Assim, os contornos neoliberais e ultraconservadores que permeiam a sociedade brasileira, neste momento de crise sanitária, aprofundam a marginalização social de homens e mulheres, por meio do desemprego e do desmonte das proteções trabalhistas e sociais, bem como atua reforçando, até mesmo por discursos oficiais proferidos neste cenário caótico, o encarceramento sexista dos sujeitos nos designados papéis sociais de gênero construídos e aceitos pela moral cristã diretamente ligada ao atual governo.
É certo que, mesmo de forma precária nas famílias pobres, o papel de trabalhador produtivo, historicamente bem delimitado pela divisão sexual do trabalho (DIT), foi destinado aos homens, sendo estes, os responsáveis pelo equilíbrio (ou não) das questões econômicas nos domicílios.
Nesse sentido, à simbiose tratada por Saffioti entre capitalismo e patriarcado, revela o quanto o capitalismo é marcado pela ideologia patriarcal, se retroalimentando através do binômio dominação-exploração, estabelecendo nos polos do poder, posições sociais antagônicas e desiguais de homens e mulheres.
Através dessa atribuição estereotipada ao gênero masculino, o papel hierárquico na família, mesmo que este venha sendo modificado no tempo e espaço, ainda se traduz, diante de boa parte da sociedade ocidental capitalista e patriarcal, na posição de “autoridade” familiar, revelando assim, o poder de mando ao “macho”, em uma das primeiras, e de maior credibilidade, instituições societárias: a Família.
Essa construção também vitimiza os homens, uma vez que os obriga a construir sua subjetividade-objetiva por meio da masculinidade hegemônica baseada na dominação, na crueldade e na falta de empatia como elencado por Paola Ruiz-Huerta, enaltecendo a sua “macheza” seja pela castração de sentimentos ou restringindo sua atuação às responsabilidades de provedores.
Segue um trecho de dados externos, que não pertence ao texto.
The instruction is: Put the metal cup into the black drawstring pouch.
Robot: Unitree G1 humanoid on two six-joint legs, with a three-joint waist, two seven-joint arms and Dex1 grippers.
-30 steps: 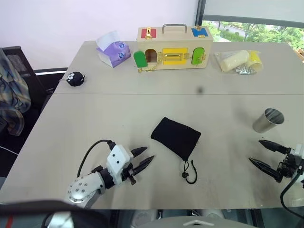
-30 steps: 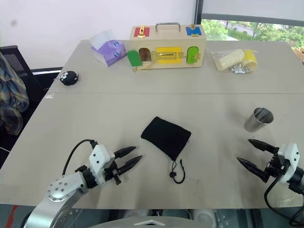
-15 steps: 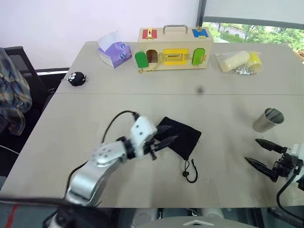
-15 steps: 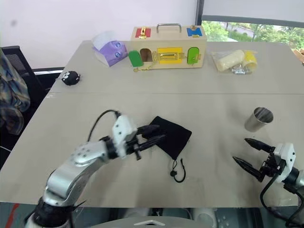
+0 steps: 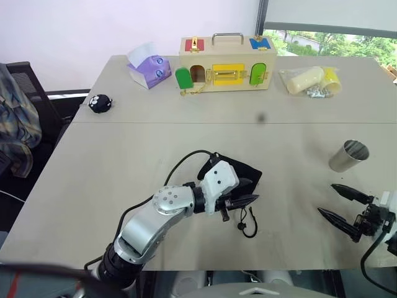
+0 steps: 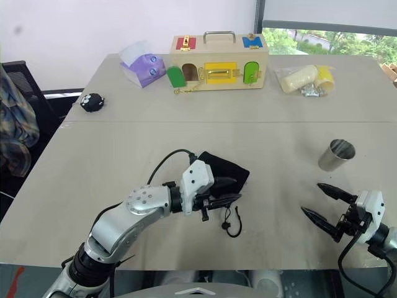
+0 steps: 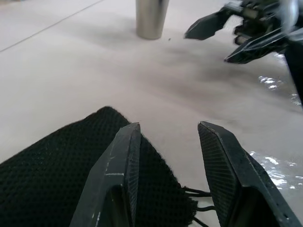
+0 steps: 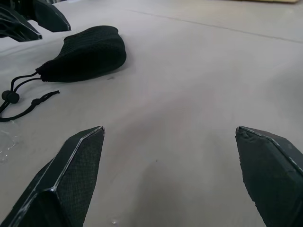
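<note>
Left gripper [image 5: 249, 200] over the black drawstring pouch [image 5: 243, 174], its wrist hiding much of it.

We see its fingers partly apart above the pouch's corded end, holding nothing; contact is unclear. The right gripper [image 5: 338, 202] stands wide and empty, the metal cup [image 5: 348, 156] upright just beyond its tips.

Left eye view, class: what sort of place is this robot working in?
Probably an office or lab room: a long grey table, a window onto trees, and test props such as a wooden latch box.
</note>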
Dessa forma, a premissa de “O trabalho dignifica o homem” em tempos de isolamento social, home office e agudo desemprego, se torna uma utopia distante e, consequentemente, representa um grande fardo de responsabilidade, culpa e frustração a ser carregado pelos homens atingidos pela crise sanitária, econômica e social atual.
A sensação de “inutilidade” gera uma série de outros sentimentos sexistas e misóginos, que ferem o “ego” das atribuições ditas masculinas, desviando o homem desempregado da função de prover financeiramente a casa e o aproximando de outras ações degradantes que reforçam essa masculinidade hegemonizada: vícios em drogas lícitas e ilícitas, e a própria construção da figura do macho imponente através do uso da força e da violência.
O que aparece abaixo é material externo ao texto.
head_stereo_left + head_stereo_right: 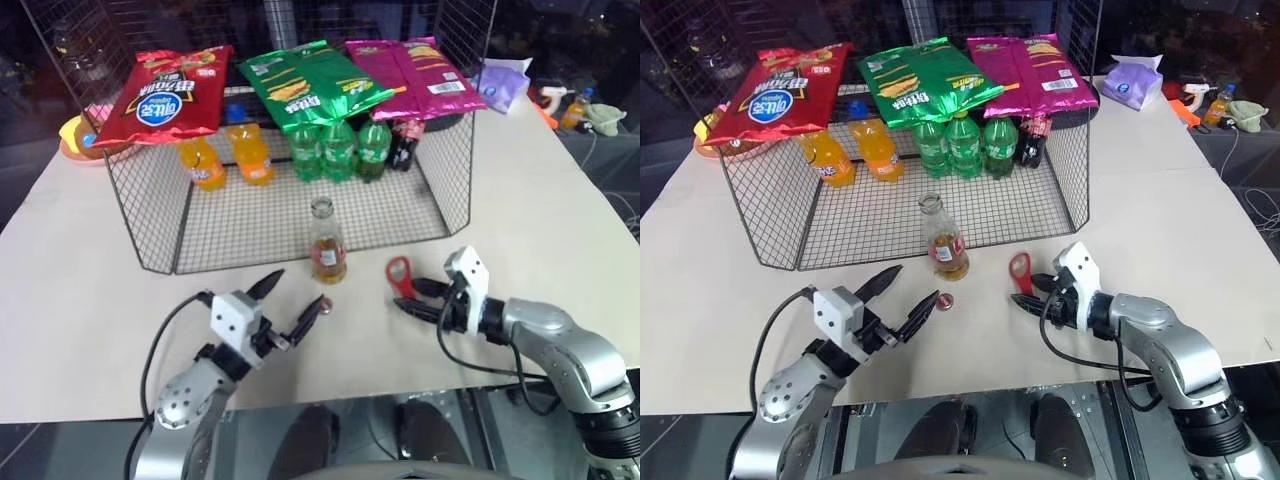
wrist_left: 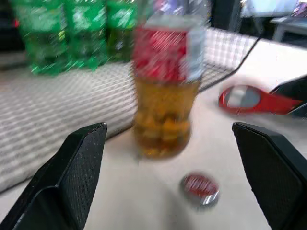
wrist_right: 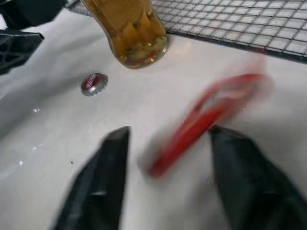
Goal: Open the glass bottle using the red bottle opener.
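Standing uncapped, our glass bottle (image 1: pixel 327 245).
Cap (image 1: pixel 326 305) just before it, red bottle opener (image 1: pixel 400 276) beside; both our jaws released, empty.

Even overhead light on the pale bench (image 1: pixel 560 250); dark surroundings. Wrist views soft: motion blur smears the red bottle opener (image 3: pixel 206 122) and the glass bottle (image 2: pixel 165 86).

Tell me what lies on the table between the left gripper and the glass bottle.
One small bottle cap lies on the bare table between the open left gripper and the glass bottle, apart from the bottle's base; the left wrist view shows it.
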Motion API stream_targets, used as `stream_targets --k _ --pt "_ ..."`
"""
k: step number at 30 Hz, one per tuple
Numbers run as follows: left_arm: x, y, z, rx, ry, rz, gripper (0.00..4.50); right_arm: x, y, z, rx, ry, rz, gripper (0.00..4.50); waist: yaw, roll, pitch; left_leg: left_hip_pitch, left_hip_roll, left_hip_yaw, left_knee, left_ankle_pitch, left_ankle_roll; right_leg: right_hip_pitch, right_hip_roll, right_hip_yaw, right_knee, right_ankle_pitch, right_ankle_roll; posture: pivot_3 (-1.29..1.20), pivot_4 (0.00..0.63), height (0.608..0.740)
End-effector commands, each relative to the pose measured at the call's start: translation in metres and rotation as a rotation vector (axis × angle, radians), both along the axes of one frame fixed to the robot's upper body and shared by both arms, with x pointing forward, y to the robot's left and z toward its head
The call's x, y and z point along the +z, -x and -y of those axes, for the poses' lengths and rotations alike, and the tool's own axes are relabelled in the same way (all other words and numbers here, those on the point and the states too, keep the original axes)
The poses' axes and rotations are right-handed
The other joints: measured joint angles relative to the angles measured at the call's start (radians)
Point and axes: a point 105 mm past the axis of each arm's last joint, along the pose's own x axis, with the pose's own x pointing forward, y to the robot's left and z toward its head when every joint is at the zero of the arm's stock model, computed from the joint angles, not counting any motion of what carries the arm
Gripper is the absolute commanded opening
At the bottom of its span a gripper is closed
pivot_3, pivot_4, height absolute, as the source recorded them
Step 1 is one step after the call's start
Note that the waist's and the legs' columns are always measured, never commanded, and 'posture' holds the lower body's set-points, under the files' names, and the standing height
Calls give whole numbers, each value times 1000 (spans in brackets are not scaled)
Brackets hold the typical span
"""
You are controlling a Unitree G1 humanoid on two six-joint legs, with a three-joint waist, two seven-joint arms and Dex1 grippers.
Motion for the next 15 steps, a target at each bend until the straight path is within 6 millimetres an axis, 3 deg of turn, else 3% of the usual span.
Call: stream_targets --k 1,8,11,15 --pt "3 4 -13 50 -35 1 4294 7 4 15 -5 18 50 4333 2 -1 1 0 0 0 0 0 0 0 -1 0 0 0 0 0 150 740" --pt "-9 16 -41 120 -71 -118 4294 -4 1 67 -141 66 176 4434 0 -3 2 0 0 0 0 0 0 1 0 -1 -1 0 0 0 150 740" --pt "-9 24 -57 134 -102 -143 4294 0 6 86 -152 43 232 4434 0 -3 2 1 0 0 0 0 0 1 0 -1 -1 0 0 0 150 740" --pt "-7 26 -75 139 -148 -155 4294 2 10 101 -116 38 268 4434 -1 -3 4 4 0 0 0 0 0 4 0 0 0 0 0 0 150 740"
Assim, em tempos de COVID-19, a masculinidade é vivenciada numa corda bamba: alguns momentos tendenciando à destruição de alguns elementos comportamentais aceitáveis aos papéis de gênero masculinos, assim como outros aspectos, também construtores dessa “masculinidade ideal” são consequentemente reforçados, desdobrando-se, inclusive, na intensificação de casos de violência doméstica contra mulheres e crianças no período de isolamento social.
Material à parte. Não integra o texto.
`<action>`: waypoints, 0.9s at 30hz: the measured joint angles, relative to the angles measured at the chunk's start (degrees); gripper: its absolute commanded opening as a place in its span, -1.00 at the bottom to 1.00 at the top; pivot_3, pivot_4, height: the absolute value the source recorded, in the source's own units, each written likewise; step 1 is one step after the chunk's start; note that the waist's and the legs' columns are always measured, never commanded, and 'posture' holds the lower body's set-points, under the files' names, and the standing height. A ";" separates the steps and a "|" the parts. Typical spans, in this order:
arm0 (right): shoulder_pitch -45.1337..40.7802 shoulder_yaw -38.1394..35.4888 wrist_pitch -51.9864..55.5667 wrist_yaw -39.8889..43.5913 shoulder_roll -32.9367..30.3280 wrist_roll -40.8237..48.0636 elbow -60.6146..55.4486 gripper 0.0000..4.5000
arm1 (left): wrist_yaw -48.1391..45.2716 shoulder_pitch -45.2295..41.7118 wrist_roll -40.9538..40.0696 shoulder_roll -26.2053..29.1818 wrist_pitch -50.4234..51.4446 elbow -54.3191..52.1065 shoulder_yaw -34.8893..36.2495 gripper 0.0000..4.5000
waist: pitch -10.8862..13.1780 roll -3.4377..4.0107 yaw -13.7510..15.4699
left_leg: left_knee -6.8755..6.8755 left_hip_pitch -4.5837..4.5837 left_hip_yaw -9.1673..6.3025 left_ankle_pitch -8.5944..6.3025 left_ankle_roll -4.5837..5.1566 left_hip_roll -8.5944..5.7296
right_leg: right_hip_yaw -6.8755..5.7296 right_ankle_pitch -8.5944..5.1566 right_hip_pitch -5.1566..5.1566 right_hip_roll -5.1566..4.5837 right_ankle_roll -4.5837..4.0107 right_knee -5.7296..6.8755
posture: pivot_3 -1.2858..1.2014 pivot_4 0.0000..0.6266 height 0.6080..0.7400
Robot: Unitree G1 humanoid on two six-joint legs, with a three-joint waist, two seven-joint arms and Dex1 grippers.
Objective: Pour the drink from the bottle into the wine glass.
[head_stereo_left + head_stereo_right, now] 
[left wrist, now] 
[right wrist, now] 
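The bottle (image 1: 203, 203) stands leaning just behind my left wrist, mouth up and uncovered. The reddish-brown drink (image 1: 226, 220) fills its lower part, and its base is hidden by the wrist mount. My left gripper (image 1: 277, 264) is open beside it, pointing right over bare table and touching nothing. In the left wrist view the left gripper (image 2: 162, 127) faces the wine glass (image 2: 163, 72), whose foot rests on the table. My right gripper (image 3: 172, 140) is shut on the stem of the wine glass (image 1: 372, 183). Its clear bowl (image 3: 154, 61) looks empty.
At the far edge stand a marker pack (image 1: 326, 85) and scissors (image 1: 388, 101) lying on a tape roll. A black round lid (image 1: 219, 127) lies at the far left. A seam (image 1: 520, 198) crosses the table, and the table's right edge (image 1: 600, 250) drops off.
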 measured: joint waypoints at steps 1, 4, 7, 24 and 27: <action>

Essa instabilidade na vivência da masculinidade revela a iminência de uma crise identitária que deslancha nos últimos tempos, tanto na esfera econômica quanto social, uma vez que não se dissocia da figura do “homem endividado”. Como elencado por Michel Foucault, um “súdito livre”, que honra suas dívidas.
Por fim, a pandemia global traz à tona o seguinte questionamento: estaríamos caminhando para um momento histórico onde a binaridade de gênero, assim como as posições sociais de homens e mulheres, serão obrigatoriamente desconstruídas? O que será construído a partir de então? Esperamos que as futuras linhas da história, que já estão sendo escritas no presente, desnaturalizem as marcas do verdadeiro vírus social gerador de relações violentas e opressoras entre homens e mulheres, e dos homens sobre si mesmos: o Patriarcado.